The jury is still out on whether prime minister Manmohan Singh made the right move by meeting Pakistan’s president Asif Zardari on the sidelines of the BRIC and SCO Summit meet.

Uniform strategy

The jury is still out on whether prime minister Manmohan Singh made the right move by meeting Pakistan’s president Asif Zardari on the sidelines of the BRIC and SCO Summit meet at Yekaterinburg in Russia. Before the meeting, the Pakistani delegation, especially their foreign minister, seemed elated about the prospect, as this would allow the past to be buried, particularly after the embarrassing disclosures and evidence that emerged from the terror attacks in Mumbai last year about Pakistan’s terror machinery.

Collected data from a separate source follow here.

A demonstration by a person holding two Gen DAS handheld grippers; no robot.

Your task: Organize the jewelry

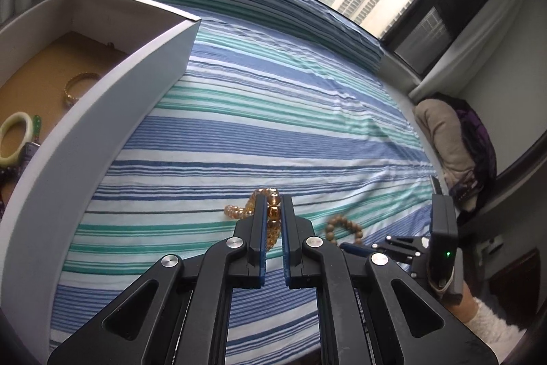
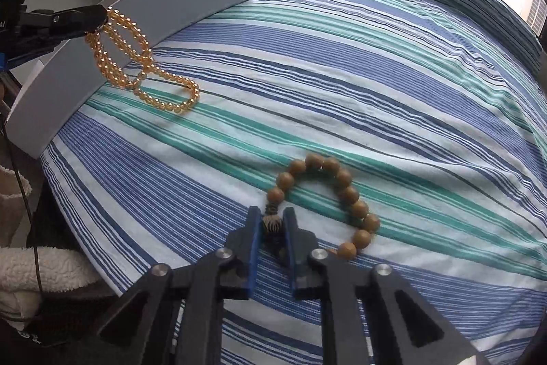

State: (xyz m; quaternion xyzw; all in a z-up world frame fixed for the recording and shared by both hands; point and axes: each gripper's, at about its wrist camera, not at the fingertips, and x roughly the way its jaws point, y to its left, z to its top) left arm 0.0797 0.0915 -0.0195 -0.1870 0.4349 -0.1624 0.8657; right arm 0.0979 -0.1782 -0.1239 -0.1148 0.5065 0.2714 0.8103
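Nearest, the left gripper [image 1: 273,211] is clenched on an amber bead strand [image 2: 136,64], whose lower loops trail onto the striped bedsheet [image 2: 376,74] beside a white box [image 1: 102,132] at the gripper's left. Rightward, the right gripper [image 2: 271,221] grasps the tassel bead of a wooden bead bracelet [image 2: 342,197] lying on the sheet.

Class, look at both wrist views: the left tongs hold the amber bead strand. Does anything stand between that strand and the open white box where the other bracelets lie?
Yes. The white box's near wall rises between the amber bead strand, shut in the left tongs, and the box floor. The strand's lower loop lies on the striped sheet, below the rim. Nothing else visible blocks the way.
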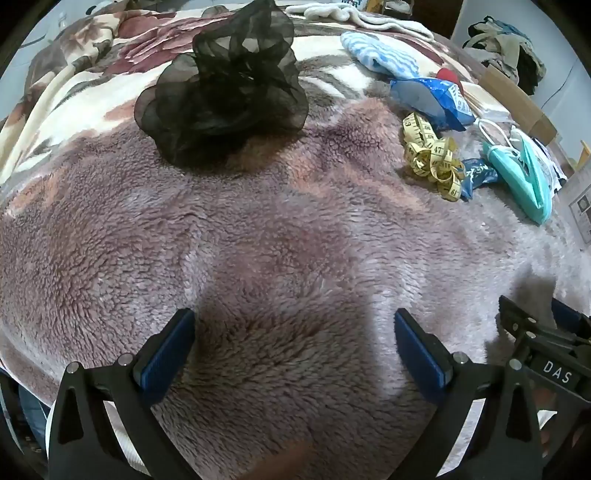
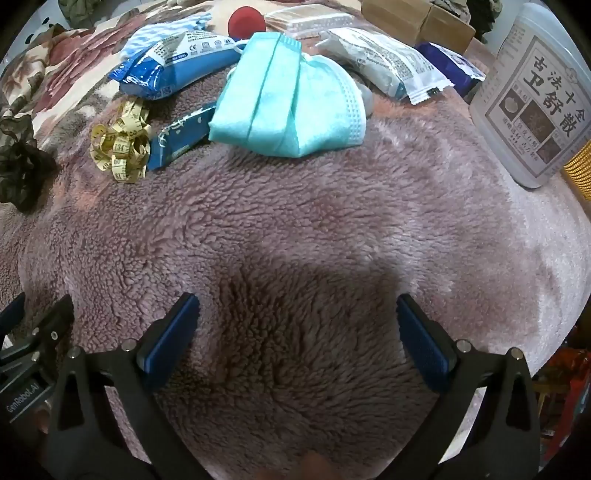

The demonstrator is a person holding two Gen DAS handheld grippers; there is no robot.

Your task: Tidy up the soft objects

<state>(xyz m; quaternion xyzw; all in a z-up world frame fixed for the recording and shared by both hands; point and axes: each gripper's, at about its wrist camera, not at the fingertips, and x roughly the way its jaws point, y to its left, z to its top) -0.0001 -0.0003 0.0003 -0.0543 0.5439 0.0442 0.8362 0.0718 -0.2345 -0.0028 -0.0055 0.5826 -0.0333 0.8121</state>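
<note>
both views: left gripper (image 1: 294,321) and right gripper (image 2: 298,306) hang steeply over a bare patch of the fleece blanket (image 1: 258,240), tongs spread wide, nothing between the blue pads (image 1: 168,354). soft objects lie ahead, none touched: a black sheer ruffled cloth (image 1: 225,85) stands alone to the left; a tangled yellow tape measure (image 2: 120,149) lies just beside a small blue packet (image 2: 181,136); the folded teal face masks (image 2: 284,103) rest against that packet, with a blue mask pack (image 2: 173,70) and a white sachet (image 2: 384,62) behind them (a red ball (image 2: 245,20) shows farther back). a rigid labelled jar (image 2: 532,99) stands at the right. likely risks: pads closing low would pinch the blanket pile along with the item; the tape's loops could snag the packet and drag it; the sheer cloth may slip from a shallow pinch; a wide rightward sweep could topple the jar.
</note>
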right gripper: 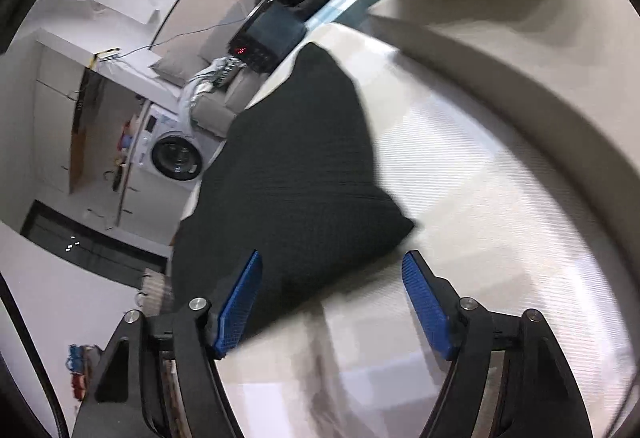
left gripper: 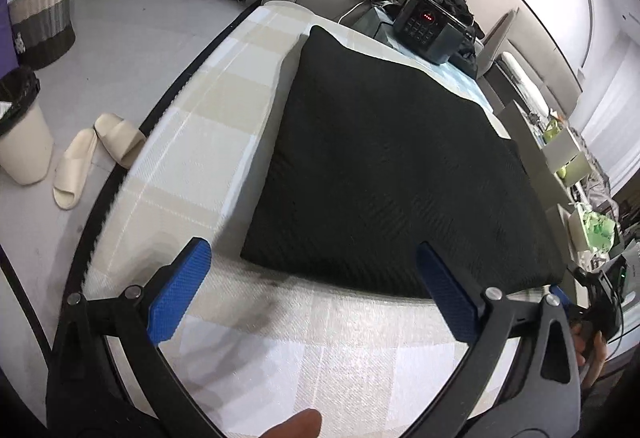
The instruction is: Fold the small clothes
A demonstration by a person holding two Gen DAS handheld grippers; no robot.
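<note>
- The left gripper (left gripper: 312, 278) is hanging wide open, holding nothing, over the checked table cover (left gripper: 192, 165).
- The right gripper (right gripper: 332, 294) is gaping empty too.
- The folded black garment (left gripper: 384, 173) is lying flat at twelve o'clock.
- A black device (left gripper: 430, 25) is glowing red beyond.

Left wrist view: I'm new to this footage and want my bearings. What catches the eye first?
A large black garment lies flat in the middle of the checked table cover. The left gripper hangs before its near edge, jaws wide apart and empty. Behind the garment sits a black device with red lights; cream slippers lie on the floor at left.
</note>
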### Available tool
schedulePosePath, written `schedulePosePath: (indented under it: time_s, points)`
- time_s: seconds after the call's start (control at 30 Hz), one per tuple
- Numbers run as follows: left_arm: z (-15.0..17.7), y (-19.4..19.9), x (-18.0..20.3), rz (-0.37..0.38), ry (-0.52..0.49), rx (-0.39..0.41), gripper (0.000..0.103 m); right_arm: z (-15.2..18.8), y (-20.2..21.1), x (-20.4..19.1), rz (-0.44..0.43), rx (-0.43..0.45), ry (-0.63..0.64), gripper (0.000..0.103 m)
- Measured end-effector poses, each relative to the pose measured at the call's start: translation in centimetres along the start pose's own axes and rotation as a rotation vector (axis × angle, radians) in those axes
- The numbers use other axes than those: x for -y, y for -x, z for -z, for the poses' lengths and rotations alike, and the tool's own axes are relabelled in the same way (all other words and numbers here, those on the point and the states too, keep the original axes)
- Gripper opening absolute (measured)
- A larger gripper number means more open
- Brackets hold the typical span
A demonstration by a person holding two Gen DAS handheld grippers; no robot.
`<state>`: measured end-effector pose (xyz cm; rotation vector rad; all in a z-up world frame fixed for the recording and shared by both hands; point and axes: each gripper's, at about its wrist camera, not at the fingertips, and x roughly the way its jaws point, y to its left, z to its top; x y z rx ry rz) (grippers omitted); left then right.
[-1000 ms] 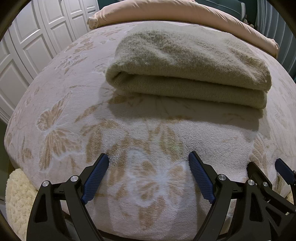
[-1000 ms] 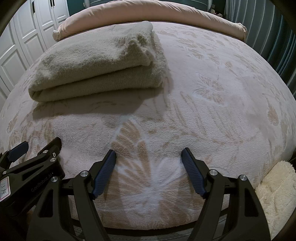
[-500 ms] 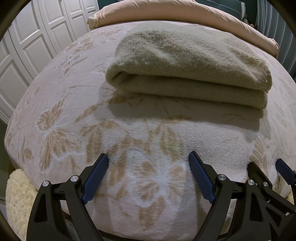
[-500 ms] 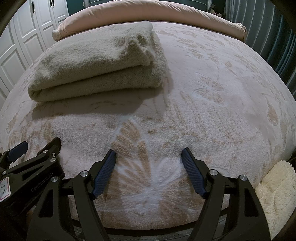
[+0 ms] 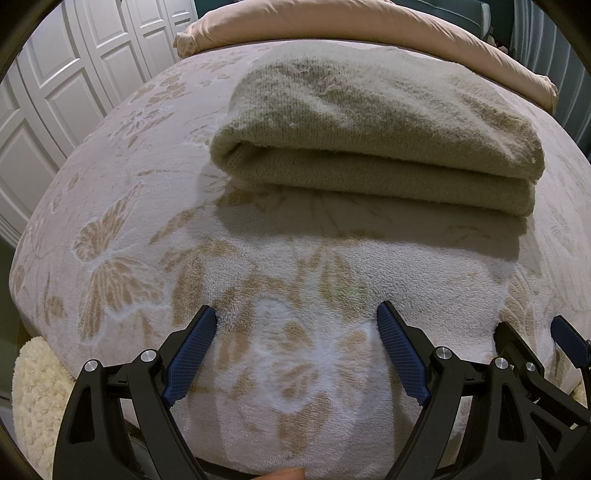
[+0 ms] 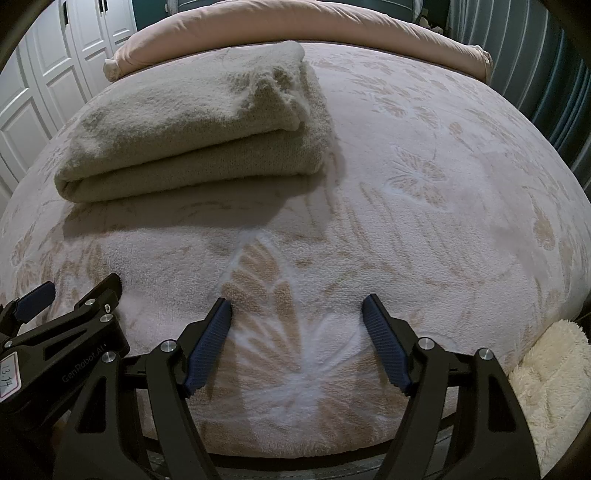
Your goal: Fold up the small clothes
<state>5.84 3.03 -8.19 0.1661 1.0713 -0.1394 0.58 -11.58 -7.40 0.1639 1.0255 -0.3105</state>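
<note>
A beige knitted garment point(image 5: 376, 147) lies folded in a thick rectangle on the bed's butterfly-patterned blanket point(image 5: 122, 236). It also shows in the right wrist view point(image 6: 192, 136), at upper left. My left gripper point(image 5: 297, 317) is open and empty, low over the blanket near the bed's front edge, well short of the garment. My right gripper point(image 6: 297, 308) is open and empty, beside the left one, to the right of the garment's near edge. The right gripper shows at the left view's right edge point(image 5: 532, 354). The left gripper shows at the right view's left edge point(image 6: 70, 299).
A long pink bolster point(image 5: 332, 22) lies across the far end of the bed. White panelled wardrobe doors point(image 5: 55, 92) stand to the left. Cream fluffy fabric point(image 6: 550, 373) hangs at the bed's front corners. A dark curtain point(image 6: 546, 66) is at the right.
</note>
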Motion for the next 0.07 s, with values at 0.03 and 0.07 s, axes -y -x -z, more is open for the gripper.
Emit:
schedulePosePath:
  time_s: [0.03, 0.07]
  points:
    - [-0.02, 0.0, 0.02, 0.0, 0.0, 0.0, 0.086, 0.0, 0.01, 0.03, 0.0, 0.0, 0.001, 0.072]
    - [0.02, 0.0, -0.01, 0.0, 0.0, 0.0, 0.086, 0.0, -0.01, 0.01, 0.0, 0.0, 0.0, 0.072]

Before our elections, the pressure on Pakistan was working well. But our foreign office mandarins dozed off into slumber just as their political masters hit the road for the elections. Islamabad used this period well to earn global sympathy as a ‘victim of terror’.

And at least Pakistan’s civilian leadership — their military being a law unto itself — was hoping that the Yekaterinburg meeting would allow for the revival of the Indo-Pak bilateral dialogue. But soon after Singh made it known —  as the meeting commenced — that he was in fact only using the incidence to remind Pakistan of its obligation to do a lot more to address India’s concerns, Pakistani smiles began to fade away.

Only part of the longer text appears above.